_Activity_
Where the data below shows a picture, leave that picture out and copy the rest exactly.

────────────────────────────────────────

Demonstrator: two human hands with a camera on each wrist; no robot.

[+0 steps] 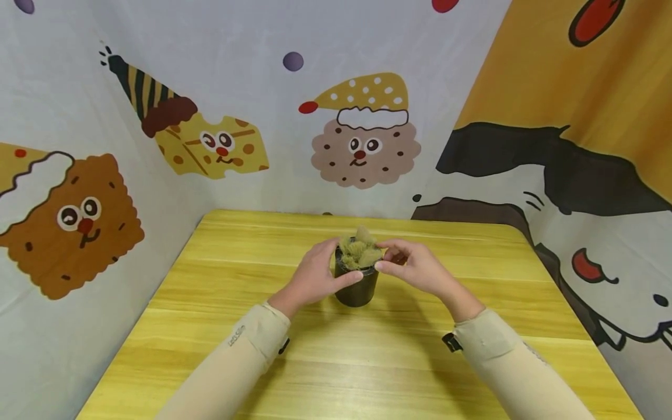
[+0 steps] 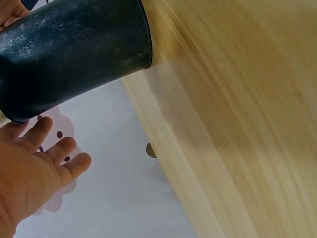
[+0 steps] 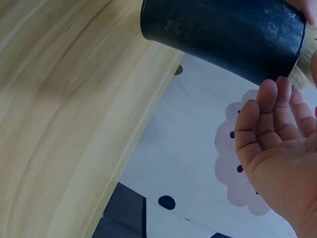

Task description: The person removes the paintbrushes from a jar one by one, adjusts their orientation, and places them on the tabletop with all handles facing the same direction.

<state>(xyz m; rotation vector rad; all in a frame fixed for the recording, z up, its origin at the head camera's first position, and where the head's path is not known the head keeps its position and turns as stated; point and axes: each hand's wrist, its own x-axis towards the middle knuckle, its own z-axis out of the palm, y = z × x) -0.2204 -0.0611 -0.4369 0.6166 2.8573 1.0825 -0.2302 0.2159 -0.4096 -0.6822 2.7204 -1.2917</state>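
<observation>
A small potted plant stands upright on the table, with a black pot (image 1: 357,290) and yellow-green fuzzy leaves (image 1: 359,249). My left hand (image 1: 318,273) holds the pot at its rim from the left, thumb across the front; its other fingers (image 2: 59,148) spread loosely beside the pot in the left wrist view. On the right, my right hand (image 1: 417,267) touches the rim and outer leaves with thumb and fingertips, its fingers (image 3: 266,96) loosely bent. The pot (image 2: 79,49) looks dark and scuffed in both wrist views. Most of the leaves are hidden there.
The yellow wood-grain table (image 1: 336,361) extends around the pot. Behind it hangs a white cloth (image 1: 283,192) printed with cartoon biscuits and cheese. An orange and black printed part (image 1: 525,87) covers the right side.
</observation>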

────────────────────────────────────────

_Solution to the exercise_
Demonstrator: two human hands with a camera on each wrist; no robot.

[+0 steps] 
[+0 steps] 
[+0 steps] 

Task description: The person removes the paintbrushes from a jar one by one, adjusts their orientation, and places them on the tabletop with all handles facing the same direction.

<state>(xyz m; rotation vector rad; all in a frame fixed for the recording, z up, its origin at the head camera's first position, and where the head's path is not known the head keeps its position and turns as stated; point and axes: each hand's wrist, its own x-axis towards the middle knuckle, its own z-axis out of the palm, y = z × x) -0.2204 -0.0611 -0.4369 0.6166 2.8573 1.0825 -0.2302 0.2159 -0.4096 -0.6822 2.7204 -1.2917</state>
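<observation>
A small potted plant stands upright on the table, with a black pot (image 1: 357,290) and yellow-green fuzzy leaves (image 1: 359,249). My left hand (image 1: 318,273) holds the pot at its rim from the left, thumb across the front; its other fingers (image 2: 59,148) spread loosely beside the pot in the left wrist view. On the right, my right hand (image 1: 417,267) touches the rim and outer leaves with thumb and fingertips, its fingers (image 3: 266,96) loosely bent. The pot (image 2: 79,49) looks dark and scuffed in both wrist views. Most of the leaves are hidden there.
The yellow wood-grain table (image 1: 336,361) extends around the pot. Behind it hangs a white cloth (image 1: 283,192) printed with cartoon biscuits and cheese. An orange and black printed part (image 1: 525,87) covers the right side.
</observation>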

This answer is now complete.